Drivers of Subsea Hardware Installation
Despite the collapse in oil price, there will be a number of other supply and demand side drivers that affect subsea hardware installation activity. They are the
- Move to deep water
- Development of complementary production technologies
- Marginal and remote field development
- Fields in harsh environments
The replacement of declining production from maturing basins is vital. Long-term demand for oil and gas is increasing in developing regions, and creating additional pressure to explore and produce in deeper waters. High oil prices have enabled investment in deepwater developments and technology, and previously unviable or marginal projects can now be developed in these Capex-intensive situations.
The period of high oil prices has also led to exploration of ultradeep basins: Shell’s Stones development in the US Gulf of Mexico (GOM) will have the deepest floating, production, storage, and offloading (FPSO) vessel ever installed when it begins production later this year.
However, exploration and development will now suffer because of the collapse in oil price as operators aim to ensure that low costs and high margins are established in projects before approving them. Despite this, most oil companies are taking a long-term view of the market and will only defer, not cancel, these high-Capex projects.
Although marginal fields remain a key driver, the effect of these fields will be lessened by oil price uncertainty. Sanctioned marginal projects such as the Kraken oil field in the UK North Sea will continue as planned, but new projects face a high risk of development plan delays. Similar to deepwater projects, marginal field production will be crucial for meeting the world’s energy needs and ensuring the continued development of mature basins such as the UK North Sea. The recent UK tax incentives are an example of how these marginal fields can be made economic and attractive to operators.
In recent years, the subsea sector has seen rapid technological progress to ensure that hardware can withstand higher pressures and more expansive subsea developments. This advancement has enabled cost-effective production to develop, for example, tying in additional wells to a single manifold. These small tie-ins can be uneconomic with a low oil price and, because of the speed with which they can be installed once sanctioned, a number of them are likely to be delayed until a rise in oil price is seen.

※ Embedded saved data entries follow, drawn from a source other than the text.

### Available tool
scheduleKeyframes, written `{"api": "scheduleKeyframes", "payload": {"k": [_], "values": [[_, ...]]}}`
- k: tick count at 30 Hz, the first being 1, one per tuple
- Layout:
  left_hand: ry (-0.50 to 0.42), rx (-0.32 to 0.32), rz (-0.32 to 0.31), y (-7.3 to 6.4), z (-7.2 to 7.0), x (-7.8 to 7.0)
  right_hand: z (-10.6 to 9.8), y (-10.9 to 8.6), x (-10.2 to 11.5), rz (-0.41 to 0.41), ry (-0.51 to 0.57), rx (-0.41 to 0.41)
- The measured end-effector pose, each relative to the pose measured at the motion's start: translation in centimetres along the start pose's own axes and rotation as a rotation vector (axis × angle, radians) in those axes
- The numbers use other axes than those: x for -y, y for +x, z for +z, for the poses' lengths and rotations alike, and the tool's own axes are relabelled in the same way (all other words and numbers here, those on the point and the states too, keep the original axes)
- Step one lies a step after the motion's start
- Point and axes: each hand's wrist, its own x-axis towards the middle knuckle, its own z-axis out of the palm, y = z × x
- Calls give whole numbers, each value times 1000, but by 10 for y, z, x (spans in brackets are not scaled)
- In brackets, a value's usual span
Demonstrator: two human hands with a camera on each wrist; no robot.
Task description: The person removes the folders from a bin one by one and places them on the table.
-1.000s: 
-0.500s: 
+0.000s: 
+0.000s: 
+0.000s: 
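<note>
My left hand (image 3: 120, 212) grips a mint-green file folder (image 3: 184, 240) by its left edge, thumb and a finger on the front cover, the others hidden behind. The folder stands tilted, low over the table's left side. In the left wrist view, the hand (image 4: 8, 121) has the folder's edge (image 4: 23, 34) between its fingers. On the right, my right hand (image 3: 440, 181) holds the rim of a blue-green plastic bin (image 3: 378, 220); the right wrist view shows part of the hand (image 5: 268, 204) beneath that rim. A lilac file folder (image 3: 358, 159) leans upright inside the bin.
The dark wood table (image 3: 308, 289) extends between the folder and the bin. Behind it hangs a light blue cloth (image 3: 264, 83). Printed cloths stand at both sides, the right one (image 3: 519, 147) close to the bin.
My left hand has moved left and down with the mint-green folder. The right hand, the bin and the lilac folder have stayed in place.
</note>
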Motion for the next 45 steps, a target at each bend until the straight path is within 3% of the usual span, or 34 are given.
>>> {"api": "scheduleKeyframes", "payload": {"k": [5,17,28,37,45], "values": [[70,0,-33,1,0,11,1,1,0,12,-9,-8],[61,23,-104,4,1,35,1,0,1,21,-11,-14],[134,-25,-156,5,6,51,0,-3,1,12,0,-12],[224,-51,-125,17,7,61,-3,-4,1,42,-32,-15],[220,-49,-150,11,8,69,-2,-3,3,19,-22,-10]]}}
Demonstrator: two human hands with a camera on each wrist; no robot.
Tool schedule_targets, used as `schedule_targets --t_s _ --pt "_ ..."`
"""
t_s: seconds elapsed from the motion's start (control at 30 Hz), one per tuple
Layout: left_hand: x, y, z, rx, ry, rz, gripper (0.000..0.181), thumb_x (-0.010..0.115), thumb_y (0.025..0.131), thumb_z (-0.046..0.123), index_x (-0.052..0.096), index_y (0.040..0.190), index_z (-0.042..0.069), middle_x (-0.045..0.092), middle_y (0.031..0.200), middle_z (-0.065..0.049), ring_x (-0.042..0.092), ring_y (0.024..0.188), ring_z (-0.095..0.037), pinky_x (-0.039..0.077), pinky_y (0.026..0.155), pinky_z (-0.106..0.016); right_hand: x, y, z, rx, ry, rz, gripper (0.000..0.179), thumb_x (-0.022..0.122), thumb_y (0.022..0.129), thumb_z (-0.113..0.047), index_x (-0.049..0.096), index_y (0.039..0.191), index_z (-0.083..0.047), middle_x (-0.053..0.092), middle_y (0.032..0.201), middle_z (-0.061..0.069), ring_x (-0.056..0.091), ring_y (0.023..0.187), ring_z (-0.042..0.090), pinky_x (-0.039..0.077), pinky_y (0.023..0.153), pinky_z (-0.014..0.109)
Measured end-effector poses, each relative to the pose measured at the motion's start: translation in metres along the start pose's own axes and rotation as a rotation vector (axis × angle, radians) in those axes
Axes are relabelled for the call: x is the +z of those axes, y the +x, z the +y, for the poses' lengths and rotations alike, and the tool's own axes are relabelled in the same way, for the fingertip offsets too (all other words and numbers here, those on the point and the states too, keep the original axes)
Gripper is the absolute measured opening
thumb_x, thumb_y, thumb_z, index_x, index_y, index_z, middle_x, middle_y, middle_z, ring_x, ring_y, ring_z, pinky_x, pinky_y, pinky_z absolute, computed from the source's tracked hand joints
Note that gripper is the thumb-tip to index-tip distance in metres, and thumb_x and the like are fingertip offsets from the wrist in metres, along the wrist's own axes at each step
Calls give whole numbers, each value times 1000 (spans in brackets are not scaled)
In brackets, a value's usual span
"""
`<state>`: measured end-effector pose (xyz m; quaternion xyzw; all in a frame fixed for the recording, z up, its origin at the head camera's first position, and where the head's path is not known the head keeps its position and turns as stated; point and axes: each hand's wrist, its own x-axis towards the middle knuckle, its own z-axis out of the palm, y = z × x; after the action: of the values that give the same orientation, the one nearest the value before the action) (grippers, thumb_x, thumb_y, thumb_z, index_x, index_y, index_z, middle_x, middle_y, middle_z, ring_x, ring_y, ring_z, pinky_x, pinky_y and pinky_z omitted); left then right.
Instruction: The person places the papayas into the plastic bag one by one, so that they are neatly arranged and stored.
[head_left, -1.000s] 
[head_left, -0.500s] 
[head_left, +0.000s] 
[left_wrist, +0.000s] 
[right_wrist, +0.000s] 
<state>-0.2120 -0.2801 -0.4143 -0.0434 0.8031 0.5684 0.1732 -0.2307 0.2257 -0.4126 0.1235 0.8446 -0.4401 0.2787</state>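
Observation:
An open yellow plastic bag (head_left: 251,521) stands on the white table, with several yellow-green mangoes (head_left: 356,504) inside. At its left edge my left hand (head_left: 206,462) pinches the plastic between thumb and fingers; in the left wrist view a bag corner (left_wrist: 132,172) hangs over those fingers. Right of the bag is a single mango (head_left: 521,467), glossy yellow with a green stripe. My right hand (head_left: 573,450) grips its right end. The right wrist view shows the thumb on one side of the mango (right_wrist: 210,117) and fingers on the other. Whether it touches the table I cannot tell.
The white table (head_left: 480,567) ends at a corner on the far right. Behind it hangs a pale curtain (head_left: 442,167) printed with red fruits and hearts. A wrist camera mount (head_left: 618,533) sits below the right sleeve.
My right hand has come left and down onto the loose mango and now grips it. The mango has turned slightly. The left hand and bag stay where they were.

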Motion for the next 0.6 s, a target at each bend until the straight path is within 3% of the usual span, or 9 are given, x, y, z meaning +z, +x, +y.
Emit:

In addition, the slow maturation of subsea processing technology will enable production from challenging reservoirs including heavy oil. This is still relatively early in development, however, and use of the technology will be affected by the lower oil price. A lot will depend on the success of the large, high-Capex compression unit on Åsgard B in the Norwegian Sea. If this system proves to be a worthwhile addition to the field and operates smoothly, it will be much easier for other companies to
sanction the technology for fields that they believe require subsea processing.
Operators are becoming increasingly interested in the development of 20,000-psi hardware as fields with higher pressures and temperatures. Trees rated at 20,000 psi are still some way from being ready for use, with the first likely to be on the Kaskida-Tiber development in the GOM in the early 2020s. FMC Technologies is expected to continue development of this technology, but the uptake from operators will be constrained until a sustained high oil price convinces them that 20,000-psi projects are worth the high capital costs.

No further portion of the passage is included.